I Believed I Was a Lesbian - David Bowie Made Me Discover the Truth

During 2011, a few years ahead of the acclaimed David Bowie show launched at the famous Victoria and Albert Museum in London, I publicly announced a homosexual woman. Until that moment, I had exclusively dated men, including one I had entered matrimony with. After a couple of years, I found myself nearing forty-five, a freshly divorced caregiver to four kids, living in the US.

During this period, I had begun to doubt both my personal gender and sexual orientation, searching for clarity.

I entered the world in England during the beginning of the seventies - before the internet. As teenagers, my companions and myself were without online forums or YouTube to reference when we had curiosities about intimacy; conversely, we sought guidance from music icons, and throughout the eighties, everyone was playing with gender norms.

Annie Lennox sported male clothing, Boy George embraced girls' clothes, and musical acts such as well-known groups featured performers who were proudly homosexual.

I wanted his lean physique and sharp haircut, his defined jawline and masculine torso. I sought to become the Bowie's Berlin period

Throughout the 90s, I lived driving a bike and dressing like a tomboy, but I went back to conventional female presentation when I opted for marriage. My partner relocated us to the US in 2007, but when the union collapsed I felt an undeniable attraction revisiting the male identity I had previously abandoned.

Given that no one experimented with identity to the extent of David Bowie, I chose to devote an open day during a seasonal visit back to the UK at the gallery, hoping that perhaps he could help me figure it out.

I lacked clarity specifically what I was seeking when I entered the exhibition - perhaps I hoped that by immersing myself in the richness of Bowie's norm-challenging expression, I might, consequently, stumble across a insight into my own identity.

Quickly I discovered myself facing a modest display where the music video for "that track" was continuously looping. Bowie was moving with assurance in the front, looking stylish in a slate-colored ensemble, while positioned laterally three backing singers dressed in drag gathered around a microphone.

In contrast to the entertainers I had witnessed firsthand, these ladies weren't sashaying around the stage with the poise of inherent stars; rather they looked disinterested and irritated. Placed in secondary positions, they were chewing and expressed annoyance at the tedium of it all.

"Those words, boys always work it out," Bowie sang cheerfully, appearing ignorant to their lack of enthusiasm.
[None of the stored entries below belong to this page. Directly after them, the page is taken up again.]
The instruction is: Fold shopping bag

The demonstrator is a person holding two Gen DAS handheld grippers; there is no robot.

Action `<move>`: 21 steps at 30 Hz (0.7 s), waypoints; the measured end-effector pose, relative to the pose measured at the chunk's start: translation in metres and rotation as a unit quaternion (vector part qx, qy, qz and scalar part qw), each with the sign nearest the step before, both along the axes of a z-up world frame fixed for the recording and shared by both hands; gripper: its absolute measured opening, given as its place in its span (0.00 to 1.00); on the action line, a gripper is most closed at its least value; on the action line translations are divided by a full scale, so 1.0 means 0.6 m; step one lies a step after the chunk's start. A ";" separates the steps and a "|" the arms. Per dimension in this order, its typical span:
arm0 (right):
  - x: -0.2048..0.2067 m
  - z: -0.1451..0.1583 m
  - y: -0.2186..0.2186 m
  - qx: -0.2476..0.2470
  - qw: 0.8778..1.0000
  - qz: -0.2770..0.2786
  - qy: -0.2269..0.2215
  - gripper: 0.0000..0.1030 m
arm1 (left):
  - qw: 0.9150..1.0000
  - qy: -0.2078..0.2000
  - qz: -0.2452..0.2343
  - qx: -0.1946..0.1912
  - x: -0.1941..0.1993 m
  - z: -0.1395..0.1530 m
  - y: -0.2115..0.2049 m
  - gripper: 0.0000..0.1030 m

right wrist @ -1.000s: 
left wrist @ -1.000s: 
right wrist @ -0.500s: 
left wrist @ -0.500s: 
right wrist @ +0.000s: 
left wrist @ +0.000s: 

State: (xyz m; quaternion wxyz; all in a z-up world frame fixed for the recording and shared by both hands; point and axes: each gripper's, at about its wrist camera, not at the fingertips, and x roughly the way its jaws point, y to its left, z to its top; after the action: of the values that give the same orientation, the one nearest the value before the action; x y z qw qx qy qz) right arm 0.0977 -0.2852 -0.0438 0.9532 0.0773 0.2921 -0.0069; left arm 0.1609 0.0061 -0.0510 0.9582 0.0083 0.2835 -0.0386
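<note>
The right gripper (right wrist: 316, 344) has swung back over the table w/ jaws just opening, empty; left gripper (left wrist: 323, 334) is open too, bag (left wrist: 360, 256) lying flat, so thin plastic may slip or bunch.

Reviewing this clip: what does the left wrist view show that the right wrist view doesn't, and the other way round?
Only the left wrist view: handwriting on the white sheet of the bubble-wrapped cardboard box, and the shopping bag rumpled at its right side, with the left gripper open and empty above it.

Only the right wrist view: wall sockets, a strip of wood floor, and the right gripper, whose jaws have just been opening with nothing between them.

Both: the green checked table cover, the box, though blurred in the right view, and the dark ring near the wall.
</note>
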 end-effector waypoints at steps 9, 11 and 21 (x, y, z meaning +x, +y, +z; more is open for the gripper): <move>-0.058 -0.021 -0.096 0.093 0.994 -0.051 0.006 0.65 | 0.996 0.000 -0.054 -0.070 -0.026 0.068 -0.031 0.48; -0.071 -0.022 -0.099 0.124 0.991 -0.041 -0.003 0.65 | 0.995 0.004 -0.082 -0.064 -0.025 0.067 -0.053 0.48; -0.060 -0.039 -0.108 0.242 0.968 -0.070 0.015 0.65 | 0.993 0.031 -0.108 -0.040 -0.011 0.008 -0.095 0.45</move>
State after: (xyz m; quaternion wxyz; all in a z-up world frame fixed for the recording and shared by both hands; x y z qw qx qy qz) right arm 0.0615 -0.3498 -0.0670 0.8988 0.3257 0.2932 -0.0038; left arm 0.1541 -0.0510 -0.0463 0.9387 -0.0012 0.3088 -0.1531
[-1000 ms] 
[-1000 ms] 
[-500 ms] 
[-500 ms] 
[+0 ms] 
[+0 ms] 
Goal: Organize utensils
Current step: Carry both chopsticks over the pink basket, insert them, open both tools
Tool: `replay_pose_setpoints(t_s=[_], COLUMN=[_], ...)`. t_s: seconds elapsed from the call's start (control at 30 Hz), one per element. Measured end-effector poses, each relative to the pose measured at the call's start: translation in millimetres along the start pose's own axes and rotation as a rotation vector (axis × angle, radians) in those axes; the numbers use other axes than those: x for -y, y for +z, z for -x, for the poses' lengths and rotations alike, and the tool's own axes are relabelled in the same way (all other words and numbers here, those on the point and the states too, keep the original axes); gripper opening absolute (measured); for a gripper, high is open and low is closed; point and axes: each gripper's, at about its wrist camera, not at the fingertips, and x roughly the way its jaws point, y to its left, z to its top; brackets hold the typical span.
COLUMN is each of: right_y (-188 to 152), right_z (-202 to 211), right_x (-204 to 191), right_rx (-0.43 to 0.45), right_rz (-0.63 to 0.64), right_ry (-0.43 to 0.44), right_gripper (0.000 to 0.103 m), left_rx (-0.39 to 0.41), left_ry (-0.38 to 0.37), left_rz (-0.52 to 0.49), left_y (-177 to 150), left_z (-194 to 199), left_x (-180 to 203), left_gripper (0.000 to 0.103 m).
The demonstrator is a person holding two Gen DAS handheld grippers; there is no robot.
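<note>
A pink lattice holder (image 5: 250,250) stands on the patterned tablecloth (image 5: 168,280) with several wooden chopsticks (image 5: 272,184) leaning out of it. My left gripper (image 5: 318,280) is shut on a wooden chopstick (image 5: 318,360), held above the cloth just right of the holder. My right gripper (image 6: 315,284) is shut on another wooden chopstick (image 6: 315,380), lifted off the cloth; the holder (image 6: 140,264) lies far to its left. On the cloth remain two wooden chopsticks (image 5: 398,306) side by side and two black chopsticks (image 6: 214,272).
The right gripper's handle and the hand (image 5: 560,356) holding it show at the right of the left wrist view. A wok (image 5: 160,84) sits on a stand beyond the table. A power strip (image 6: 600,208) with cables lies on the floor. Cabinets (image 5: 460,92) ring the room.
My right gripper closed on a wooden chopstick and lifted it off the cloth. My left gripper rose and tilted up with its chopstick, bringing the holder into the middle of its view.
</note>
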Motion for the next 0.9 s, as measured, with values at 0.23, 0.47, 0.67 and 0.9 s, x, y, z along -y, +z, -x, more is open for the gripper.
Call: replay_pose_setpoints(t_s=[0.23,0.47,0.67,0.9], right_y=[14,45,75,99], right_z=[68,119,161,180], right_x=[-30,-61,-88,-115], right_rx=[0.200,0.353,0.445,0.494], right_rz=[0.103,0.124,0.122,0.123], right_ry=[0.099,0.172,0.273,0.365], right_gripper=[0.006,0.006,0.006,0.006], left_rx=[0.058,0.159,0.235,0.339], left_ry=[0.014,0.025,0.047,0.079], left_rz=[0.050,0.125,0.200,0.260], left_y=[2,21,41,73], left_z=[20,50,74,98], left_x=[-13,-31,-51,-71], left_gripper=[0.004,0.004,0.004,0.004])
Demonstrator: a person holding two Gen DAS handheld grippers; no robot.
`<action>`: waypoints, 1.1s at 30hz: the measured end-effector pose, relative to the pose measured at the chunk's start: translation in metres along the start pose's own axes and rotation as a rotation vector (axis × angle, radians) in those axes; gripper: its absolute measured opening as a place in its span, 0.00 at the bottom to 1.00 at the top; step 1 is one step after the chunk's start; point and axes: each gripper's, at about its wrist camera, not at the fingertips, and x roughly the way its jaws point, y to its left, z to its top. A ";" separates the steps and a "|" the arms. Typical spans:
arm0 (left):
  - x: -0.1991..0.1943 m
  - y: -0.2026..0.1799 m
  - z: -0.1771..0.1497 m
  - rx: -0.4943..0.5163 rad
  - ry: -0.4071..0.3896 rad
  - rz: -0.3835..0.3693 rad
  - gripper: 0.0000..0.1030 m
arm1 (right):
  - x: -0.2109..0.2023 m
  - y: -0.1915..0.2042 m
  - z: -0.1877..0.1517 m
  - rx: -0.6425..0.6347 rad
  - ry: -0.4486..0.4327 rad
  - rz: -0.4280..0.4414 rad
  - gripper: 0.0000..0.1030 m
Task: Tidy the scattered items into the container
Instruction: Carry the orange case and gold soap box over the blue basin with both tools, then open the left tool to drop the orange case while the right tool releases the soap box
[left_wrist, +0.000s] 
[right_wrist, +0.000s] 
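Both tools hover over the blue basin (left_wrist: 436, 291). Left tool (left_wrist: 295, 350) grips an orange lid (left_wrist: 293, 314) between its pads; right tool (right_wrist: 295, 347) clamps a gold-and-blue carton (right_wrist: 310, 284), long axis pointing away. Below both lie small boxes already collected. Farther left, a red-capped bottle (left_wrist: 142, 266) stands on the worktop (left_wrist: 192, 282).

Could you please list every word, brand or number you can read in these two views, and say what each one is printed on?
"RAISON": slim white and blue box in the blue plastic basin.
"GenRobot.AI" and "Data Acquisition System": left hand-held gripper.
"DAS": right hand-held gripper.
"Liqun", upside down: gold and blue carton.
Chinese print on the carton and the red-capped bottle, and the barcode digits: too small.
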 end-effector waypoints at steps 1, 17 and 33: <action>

I felt a brief sensation of empathy for the supporting artists, with their heavy makeup, awkward hairpieces and too-tight dresses.

They seemed to experience as awkward as I did in female clothing - annoyed and restless, as if they were yearning for it all to conclude. Just as I understood I connected with three male performers in feminine attire, one of them tore off her wig, smeared the lipstick from her face, and showed herself to be ... Bowie! Shocker. (Naturally, there were additional David Bowies as well.)

In that instant, I was absolutely sure that I aimed to remove everything and emulate the artist. I desired his narrow hips and his precise cut, his strong features and his flat chest; I sought to become the lean-figured, artist's Berlin phase. Nevertheless I couldn't, because to truly become Bowie, first I would require being a man.

Declaring myself as queer was a different challenge, but personal transformation was a much more frightening prospect.

I required several more years before I was willing. In the meantime, I tried my hardest to adopt male characteristics: I stopped wearing makeup and eliminated all my feminine garments, cut off my hair and started wearing male attire.

I sat differently, walked differently, and modified my personal references, but I halted before surgical procedures - the chance of refusal and regret had caused me to freeze with apprehension.

Once the David Bowie exhibition finished its world tour with a engagement in the American metropolis, after half a decade, I revisited. I had arrived at a crisis. I found it impossible to maintain the facade to be something I was not.

Positioned before the familiar clip in 2018, I became completely convinced that the issue didn't involve my attire, it was my biological self. I didn't identify as a butch female; I was a feminine man who'd been presenting artificially throughout his existence. I desired to change into the person in the polished attire, dancing in the spotlight, and then I comprehended that I could.

I booked myself in to see a medical professional not long after. It took another few years before my personal journey finished, but not a single concern I feared came true.

I still have many of my traditional womanly traits, so people often mistake me for a homosexual male, but I accept this. I wanted the freedom to experiment with identity following Bowie's example - and given that I'm comfortable in my body, I can.

Nathan Stephens
Nathan Stephens

A seasoned casino streamer and reviewer with a passion for live gaming and sharing expert strategies.